Por primera vez en mi vida coincido con unas palabras dichas por el todavía presidente de la Generalitat Quim Torra. Espero y deseo no volver a coincidir jamás con ninguna de sus opiniones. Pero ahora sí lo hago, y lo hago, además, a conciencia, incluso con gran satisfacción. Aunque reconozco que me duele como ciudadano de Cataluña que soy y como defensor que he sido desde siempre de la Generalitat como máxima representación institucional del autogobierno de Cataluña. No obstante, coincido con lo dicho el pasado lunes por Quim Torra ante el Tribunal Superior de Justicia de Cataluña (TSJC): “Bienvenida sea la condena”.

Sí, bienvenida sea su condena, que además de una sanción económica -que es de suponer que pagará personalmente el propio Torra, no la Generalitat, es decir el conjunto de ciudadanos de Cataluña-, le inhabilitará durante veinte meses para el ejercicio de cualquier cargo público, lo que comportará su cese inmediato como presidente de la Generalitat, su sustitución por parte del vicepresidente Pere Aragonès y la más que previsible convocatoria de nuevas elecciones al Parlamento de Cataluña.
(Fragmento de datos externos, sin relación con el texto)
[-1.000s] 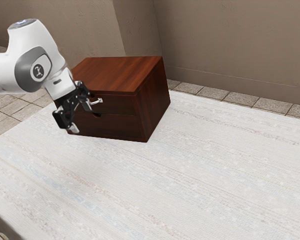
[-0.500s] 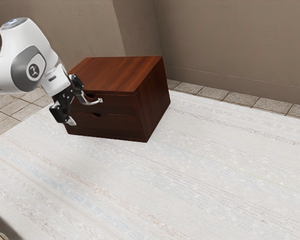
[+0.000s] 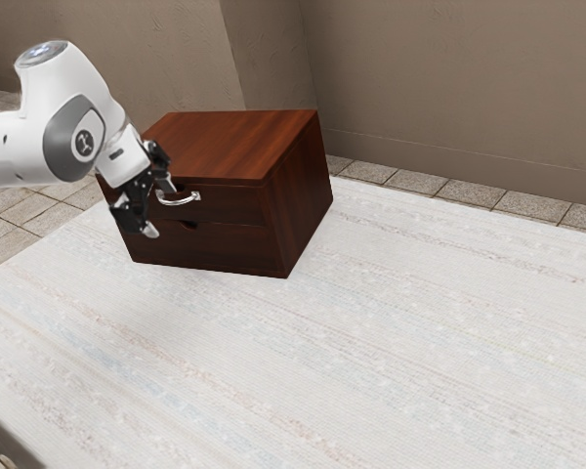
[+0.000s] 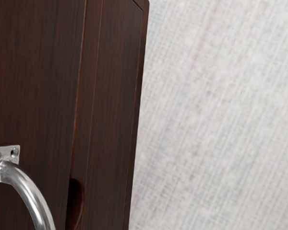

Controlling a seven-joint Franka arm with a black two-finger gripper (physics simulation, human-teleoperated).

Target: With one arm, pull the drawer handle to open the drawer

La condena de Quim Torra está más que cantada, sobre todo porque él mismo reconoció ante el tribunal juzgador que desobedeció de forma reiterada y consciente las resoluciones de la Junta Electoral que le instaban a retirar todo tipo de símbolos independentistas -lazos amarillos, grandes lienzos exigiendo la libertad de los líderes secesionistas encarcelados por orden del Tribunal Supremo...-, tanto del Palacio de la Generalitat como de todas las demás sedes y delegaciones oficiales de su gobierno. Intentó Torra, con la inestimable ayuda de su abogado Gonzalo Boye, convertir su juicio en una causa general contra el sistema democrático español. Lo hizo con altanería, galleando y chuleando, pero salió trasquilado al fin. Quiso emular de algún modo a Fidel Castro en su discurso ante el tribunal cubano que le juzgó por su fracasada tentativa de asalto al santiagueño cuartel de Moncada -aquel célebre discurso titulado “la Historia me absolverá”-, pero todo fue poco menos que una farsa.
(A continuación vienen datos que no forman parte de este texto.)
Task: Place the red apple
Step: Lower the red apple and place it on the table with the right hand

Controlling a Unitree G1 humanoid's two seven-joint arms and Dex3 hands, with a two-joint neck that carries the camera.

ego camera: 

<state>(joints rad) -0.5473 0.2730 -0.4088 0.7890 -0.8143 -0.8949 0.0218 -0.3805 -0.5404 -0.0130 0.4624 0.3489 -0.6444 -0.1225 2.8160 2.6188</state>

Pocos separatistas acudieron a solidarizarse con Quim Torra ante las puertas del TSJC, aunque con él estaban casi todos los líderes de este movimiento. El juicio fue un puro trámite. El presidente del tribunal juzgador no quiso entrar al trapo, mientras el acusado, apoyado como es obvio por su abogado, se limitó a intentar presentarse como un personaje histórico que no debe responder de sus acciones ante nadie. Esta es la gran mentira. De Quim Torra, sin duda, pero también del conjunto del movimiento secesionista catalán. Cuando alguien, sea quien sea, menosprecia la legalidad propia de un Estado social y democrático de derecho, y a causa de este desprecio la incumple y actúa en su contra, se sitúa fuera de la legalidad y con ello pierde toda posible legitimidad. Si quien lo hace es una autoridad pública, como sucede en el caso de Torra -no lo olvidemos, se trata del máximo representante institucional y legal de este Estado social y democrático de derecho en Cataluña-, su delito es aún mucho más grave, mucho más dañino para el conjunto de la sociedad.

A Quim Torra -y con él a la totalidad de los dirigentes separatistas, a todos sus cada vez más escasos propagandistas y también a todos sus bienintencionados e incondicionales seguidores- les iría bien leer el último libro de Enrique Krauze, el historiador mexicano y director de “Letras Libres”. Se trata del libro titulado “El pueblo soy yo”, publicado por Debate. De su lectura aprenderían que la democracia no es algo que nos venga dado gratis, que en la ya muy larga historia de la humanidad la democracia ha sido y sigue siendo un bien por desgracia muy escaso, tanto temporal como territorialmente, y que solo subsiste cuando combate con eficacia y rigor a quienes la amenazan.

Por todo ello, sí, en esta ocasión sí coincido con la opinión de Quim Torra: “Bienvenida sea la condena de Quim Torra”.